• _What the task asks_
Calculate how many lines of the data hold "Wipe". The answer consists of that number only.

• _Source material_

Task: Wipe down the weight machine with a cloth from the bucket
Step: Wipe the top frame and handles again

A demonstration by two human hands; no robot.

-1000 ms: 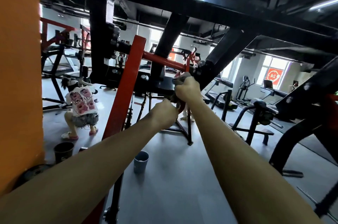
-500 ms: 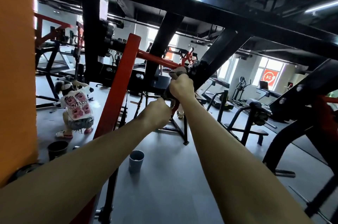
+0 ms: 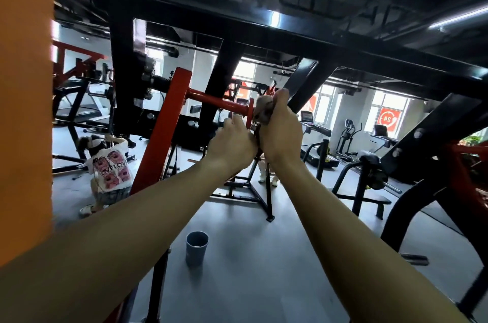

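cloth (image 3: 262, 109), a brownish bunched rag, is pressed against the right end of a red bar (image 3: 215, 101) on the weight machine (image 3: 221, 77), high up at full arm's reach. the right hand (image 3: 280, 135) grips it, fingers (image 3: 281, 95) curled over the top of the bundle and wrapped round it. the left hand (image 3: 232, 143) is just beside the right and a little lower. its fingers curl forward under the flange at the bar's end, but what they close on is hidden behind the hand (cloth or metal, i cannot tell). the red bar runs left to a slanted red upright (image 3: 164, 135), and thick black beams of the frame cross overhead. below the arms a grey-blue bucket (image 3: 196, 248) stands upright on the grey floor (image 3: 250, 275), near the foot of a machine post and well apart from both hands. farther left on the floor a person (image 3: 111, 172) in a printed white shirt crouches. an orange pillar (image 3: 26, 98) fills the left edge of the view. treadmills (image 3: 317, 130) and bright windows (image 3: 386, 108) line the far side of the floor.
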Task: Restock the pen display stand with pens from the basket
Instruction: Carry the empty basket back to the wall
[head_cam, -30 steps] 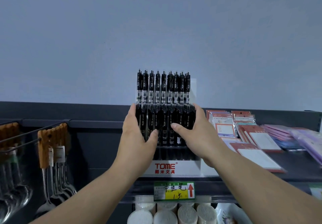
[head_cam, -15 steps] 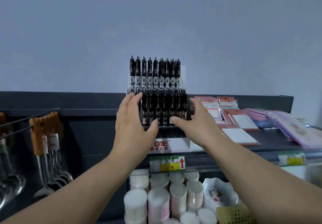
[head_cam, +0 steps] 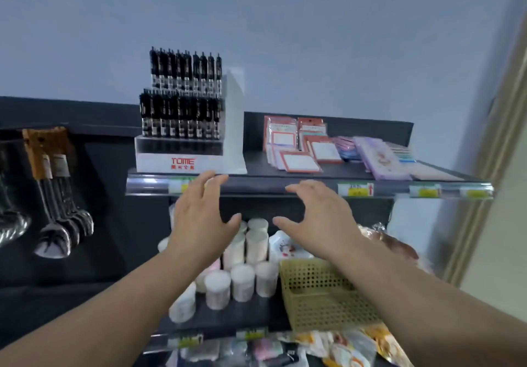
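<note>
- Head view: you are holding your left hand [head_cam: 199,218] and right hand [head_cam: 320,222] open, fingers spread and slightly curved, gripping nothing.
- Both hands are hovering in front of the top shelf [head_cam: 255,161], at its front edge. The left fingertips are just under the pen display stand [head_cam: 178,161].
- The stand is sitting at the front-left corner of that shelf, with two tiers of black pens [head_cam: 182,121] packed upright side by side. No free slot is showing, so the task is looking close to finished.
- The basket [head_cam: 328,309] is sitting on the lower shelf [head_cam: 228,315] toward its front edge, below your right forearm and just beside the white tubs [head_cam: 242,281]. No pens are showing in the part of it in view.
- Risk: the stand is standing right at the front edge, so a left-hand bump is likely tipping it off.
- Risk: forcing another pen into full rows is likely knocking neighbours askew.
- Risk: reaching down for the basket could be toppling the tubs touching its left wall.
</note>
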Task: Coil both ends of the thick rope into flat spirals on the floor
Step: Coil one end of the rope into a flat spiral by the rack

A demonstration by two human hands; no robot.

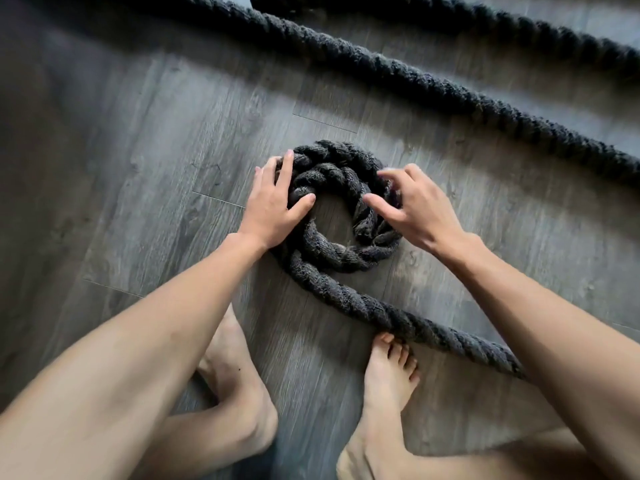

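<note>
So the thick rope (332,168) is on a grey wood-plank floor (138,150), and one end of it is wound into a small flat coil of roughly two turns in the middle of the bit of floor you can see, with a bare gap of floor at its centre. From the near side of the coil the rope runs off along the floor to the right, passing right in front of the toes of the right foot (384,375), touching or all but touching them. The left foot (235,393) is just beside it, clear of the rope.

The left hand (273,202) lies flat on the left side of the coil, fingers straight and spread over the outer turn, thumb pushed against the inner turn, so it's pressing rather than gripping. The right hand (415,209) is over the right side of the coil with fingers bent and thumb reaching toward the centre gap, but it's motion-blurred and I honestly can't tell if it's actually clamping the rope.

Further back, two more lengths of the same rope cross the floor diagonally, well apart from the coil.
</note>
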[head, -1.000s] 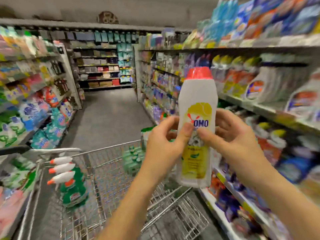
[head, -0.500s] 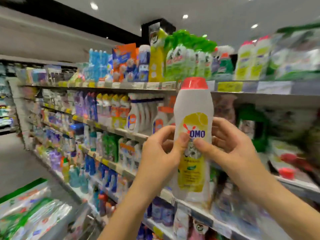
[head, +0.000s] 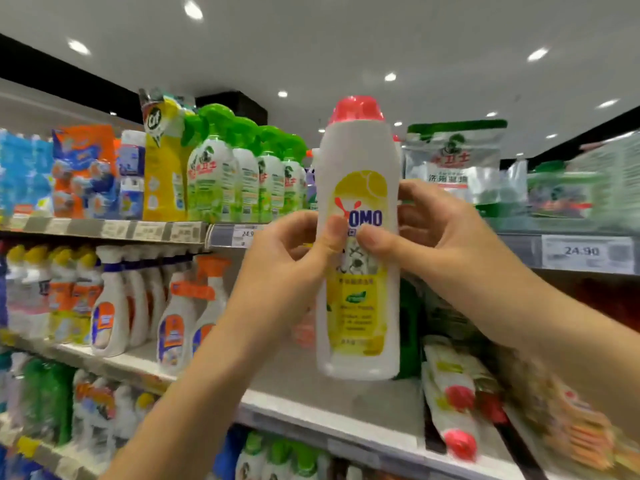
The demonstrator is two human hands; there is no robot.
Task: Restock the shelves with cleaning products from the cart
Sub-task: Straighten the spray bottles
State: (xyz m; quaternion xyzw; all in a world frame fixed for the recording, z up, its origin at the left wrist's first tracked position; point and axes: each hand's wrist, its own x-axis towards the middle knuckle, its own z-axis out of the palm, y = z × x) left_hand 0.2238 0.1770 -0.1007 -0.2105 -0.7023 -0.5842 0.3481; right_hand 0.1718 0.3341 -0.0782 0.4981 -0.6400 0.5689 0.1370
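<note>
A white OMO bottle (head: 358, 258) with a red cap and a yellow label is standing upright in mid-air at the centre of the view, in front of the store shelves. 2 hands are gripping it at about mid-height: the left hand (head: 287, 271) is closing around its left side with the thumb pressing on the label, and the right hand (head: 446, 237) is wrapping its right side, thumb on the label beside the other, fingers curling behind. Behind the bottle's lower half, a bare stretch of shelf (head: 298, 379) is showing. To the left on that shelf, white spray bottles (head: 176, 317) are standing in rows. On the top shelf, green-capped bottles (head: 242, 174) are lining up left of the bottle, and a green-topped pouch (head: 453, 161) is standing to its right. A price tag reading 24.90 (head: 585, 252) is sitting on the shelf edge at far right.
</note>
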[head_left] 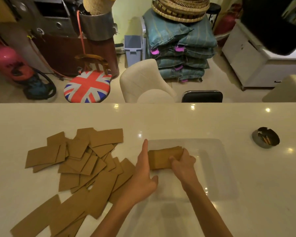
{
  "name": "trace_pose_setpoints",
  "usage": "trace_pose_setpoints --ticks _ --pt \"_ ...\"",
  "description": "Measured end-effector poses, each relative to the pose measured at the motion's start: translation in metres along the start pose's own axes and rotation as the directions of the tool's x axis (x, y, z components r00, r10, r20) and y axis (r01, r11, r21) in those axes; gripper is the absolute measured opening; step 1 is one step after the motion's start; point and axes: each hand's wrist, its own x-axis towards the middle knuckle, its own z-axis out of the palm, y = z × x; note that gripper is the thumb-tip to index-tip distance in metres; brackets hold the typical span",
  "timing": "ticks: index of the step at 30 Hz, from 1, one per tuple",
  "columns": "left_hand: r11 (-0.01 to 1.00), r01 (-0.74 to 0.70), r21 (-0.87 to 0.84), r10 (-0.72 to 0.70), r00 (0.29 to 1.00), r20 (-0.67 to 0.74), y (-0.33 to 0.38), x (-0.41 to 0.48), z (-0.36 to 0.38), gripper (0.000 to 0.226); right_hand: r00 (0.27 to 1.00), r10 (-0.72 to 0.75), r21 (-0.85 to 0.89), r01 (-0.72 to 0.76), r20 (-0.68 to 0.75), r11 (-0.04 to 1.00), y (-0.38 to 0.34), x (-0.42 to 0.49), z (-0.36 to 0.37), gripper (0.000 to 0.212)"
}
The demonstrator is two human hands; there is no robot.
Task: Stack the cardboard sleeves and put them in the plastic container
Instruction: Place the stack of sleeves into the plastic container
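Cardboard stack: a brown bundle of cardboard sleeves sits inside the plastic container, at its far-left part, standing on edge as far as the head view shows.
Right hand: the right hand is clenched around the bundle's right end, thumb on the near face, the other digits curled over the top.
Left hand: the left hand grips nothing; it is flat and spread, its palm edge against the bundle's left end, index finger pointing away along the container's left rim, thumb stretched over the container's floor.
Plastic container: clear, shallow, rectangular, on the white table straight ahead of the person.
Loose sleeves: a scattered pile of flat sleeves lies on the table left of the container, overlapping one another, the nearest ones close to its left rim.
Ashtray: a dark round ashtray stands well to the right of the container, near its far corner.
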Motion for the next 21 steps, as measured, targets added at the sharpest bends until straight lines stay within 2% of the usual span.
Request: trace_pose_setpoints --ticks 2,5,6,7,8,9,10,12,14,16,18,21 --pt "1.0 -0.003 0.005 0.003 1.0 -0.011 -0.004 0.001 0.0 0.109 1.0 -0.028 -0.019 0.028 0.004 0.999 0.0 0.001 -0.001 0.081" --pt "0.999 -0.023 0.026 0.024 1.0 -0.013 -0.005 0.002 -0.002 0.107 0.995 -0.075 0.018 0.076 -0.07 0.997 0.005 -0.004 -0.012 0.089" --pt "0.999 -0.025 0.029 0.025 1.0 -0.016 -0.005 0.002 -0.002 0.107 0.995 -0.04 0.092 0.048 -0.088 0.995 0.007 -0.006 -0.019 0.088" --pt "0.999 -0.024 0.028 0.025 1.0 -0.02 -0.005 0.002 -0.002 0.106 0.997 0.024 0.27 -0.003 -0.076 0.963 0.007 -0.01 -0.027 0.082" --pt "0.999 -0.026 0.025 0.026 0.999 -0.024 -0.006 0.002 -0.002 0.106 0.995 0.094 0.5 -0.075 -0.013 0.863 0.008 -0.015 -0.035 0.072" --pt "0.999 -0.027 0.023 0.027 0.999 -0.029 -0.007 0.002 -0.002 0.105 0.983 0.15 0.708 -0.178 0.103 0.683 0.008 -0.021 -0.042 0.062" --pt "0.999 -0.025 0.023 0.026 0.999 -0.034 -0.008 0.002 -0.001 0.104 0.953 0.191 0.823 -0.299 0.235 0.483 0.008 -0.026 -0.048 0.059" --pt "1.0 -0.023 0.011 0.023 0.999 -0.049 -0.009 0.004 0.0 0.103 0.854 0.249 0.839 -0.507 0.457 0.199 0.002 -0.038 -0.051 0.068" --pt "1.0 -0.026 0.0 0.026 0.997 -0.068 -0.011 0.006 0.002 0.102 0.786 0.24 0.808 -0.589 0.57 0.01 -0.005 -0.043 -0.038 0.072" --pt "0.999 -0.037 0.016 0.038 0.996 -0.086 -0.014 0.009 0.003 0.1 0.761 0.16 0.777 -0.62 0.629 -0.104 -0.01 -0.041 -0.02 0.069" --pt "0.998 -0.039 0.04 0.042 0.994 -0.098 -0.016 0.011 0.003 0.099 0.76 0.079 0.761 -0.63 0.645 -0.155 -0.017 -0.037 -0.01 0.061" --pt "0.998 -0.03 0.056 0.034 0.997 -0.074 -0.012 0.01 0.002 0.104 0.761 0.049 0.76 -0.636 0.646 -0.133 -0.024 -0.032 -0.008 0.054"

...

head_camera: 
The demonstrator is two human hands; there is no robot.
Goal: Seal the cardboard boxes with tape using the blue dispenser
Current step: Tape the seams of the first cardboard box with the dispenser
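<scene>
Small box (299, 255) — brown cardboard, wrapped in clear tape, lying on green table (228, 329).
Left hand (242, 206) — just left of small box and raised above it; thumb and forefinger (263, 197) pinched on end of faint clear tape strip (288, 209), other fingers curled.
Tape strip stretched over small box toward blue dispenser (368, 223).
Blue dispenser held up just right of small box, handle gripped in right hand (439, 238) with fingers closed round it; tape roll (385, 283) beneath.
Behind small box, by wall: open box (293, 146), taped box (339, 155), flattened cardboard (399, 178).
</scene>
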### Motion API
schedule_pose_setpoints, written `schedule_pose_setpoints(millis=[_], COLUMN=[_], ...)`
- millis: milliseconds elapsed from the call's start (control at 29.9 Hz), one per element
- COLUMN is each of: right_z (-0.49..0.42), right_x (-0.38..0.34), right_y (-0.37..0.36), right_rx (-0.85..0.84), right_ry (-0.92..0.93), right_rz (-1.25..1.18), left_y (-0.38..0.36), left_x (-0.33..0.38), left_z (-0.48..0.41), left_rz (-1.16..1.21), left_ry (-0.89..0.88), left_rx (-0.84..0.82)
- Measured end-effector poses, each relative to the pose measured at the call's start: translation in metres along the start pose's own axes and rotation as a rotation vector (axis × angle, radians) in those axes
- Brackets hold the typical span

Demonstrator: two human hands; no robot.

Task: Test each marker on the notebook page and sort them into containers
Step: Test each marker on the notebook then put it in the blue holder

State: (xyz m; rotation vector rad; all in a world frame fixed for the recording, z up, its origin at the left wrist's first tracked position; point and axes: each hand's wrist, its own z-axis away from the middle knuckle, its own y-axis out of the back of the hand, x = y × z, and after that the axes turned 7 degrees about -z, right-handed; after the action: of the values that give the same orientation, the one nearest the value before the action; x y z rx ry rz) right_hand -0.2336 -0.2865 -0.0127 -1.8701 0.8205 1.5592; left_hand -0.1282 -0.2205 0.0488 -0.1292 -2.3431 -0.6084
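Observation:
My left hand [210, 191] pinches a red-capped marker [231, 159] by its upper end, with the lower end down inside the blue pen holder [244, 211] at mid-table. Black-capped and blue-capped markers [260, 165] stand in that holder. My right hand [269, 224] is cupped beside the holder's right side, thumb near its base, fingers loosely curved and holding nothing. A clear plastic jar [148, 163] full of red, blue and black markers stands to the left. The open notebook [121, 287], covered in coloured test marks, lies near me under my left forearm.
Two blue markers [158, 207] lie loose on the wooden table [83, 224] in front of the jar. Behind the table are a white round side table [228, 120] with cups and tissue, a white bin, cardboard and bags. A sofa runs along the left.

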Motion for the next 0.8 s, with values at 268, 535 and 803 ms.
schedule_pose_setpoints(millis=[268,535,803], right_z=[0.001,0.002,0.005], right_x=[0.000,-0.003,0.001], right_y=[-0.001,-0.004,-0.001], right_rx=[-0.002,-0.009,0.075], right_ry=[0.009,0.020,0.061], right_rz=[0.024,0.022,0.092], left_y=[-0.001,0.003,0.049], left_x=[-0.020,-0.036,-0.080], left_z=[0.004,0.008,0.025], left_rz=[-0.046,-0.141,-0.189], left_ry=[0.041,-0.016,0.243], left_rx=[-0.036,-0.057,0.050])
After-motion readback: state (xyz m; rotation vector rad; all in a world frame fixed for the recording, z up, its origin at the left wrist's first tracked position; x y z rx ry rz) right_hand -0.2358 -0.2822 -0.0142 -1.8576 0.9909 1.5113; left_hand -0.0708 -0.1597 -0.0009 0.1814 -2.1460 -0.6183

• _Solution for this problem_
2